[Items from a dataset]
========
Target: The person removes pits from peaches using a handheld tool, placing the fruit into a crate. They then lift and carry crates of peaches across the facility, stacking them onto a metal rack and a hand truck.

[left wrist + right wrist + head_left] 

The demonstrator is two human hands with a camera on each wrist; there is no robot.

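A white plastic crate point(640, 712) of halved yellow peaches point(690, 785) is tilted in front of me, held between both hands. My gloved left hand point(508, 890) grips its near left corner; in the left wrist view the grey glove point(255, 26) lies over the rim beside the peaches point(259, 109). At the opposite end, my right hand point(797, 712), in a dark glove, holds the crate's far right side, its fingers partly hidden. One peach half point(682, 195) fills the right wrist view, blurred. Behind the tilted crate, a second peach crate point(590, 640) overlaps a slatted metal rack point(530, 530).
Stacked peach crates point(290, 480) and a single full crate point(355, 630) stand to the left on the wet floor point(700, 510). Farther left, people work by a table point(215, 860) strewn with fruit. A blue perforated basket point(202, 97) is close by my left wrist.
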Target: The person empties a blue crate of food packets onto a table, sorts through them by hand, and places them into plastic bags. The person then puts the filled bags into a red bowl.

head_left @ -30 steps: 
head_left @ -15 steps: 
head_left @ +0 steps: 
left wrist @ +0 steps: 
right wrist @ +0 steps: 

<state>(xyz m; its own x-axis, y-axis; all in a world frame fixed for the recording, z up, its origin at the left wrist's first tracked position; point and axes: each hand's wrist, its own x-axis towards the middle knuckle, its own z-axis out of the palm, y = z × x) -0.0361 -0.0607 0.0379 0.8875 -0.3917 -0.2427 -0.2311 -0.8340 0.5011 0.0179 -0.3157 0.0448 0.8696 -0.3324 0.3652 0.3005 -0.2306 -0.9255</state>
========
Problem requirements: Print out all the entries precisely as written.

Task output:
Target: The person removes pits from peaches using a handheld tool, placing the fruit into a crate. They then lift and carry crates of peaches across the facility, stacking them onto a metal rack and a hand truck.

[left wrist + right wrist + head_left] 

The demonstrator is two human hands with a camera on each wrist; there is no robot.

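A white plastic crate point(640, 712) of halved yellow peaches point(690, 785) is tilted in front of me, held between both hands. My gloved left hand point(508, 890) grips its near left corner; in the left wrist view the grey glove point(255, 26) lies over the rim beside the peaches point(259, 109). At the opposite end, my right hand point(797, 712), in a dark glove, holds the crate's far right side, its fingers partly hidden. One peach half point(682, 195) fills the right wrist view, blurred. Behind the tilted crate, a second peach crate point(590, 640) overlaps a slatted metal rack point(530, 530).
Stacked peach crates point(290, 480) and a single full crate point(355, 630) stand to the left on the wet floor point(700, 510). Farther left, people work by a table point(215, 860) strewn with fruit. A blue perforated basket point(202, 97) is close by my left wrist.
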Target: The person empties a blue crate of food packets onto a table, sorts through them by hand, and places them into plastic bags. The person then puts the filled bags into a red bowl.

head_left @ -30 steps: 
head_left @ -15 steps: 
head_left @ +0 steps: 
left wrist @ +0 steps: 
right wrist @ +0 steps: 

<state>(xyz m; its own x-axis, y-axis; all in a world frame fixed for the recording, z up, its origin at the left wrist's first tracked position; point and axes: each hand's wrist, its own x-axis towards the middle knuckle, its own z-axis out of the palm, y = z × x) -0.0361 -0.0607 0.0379 0.8875 -0.3917 -0.2427 -0.2311 -0.8340 0.5011 0.0179 -0.3157 0.0448 0.8696 -0.3324 0.3652 0.3005 -0.2306 -0.9255</state>

The answer given above is complete.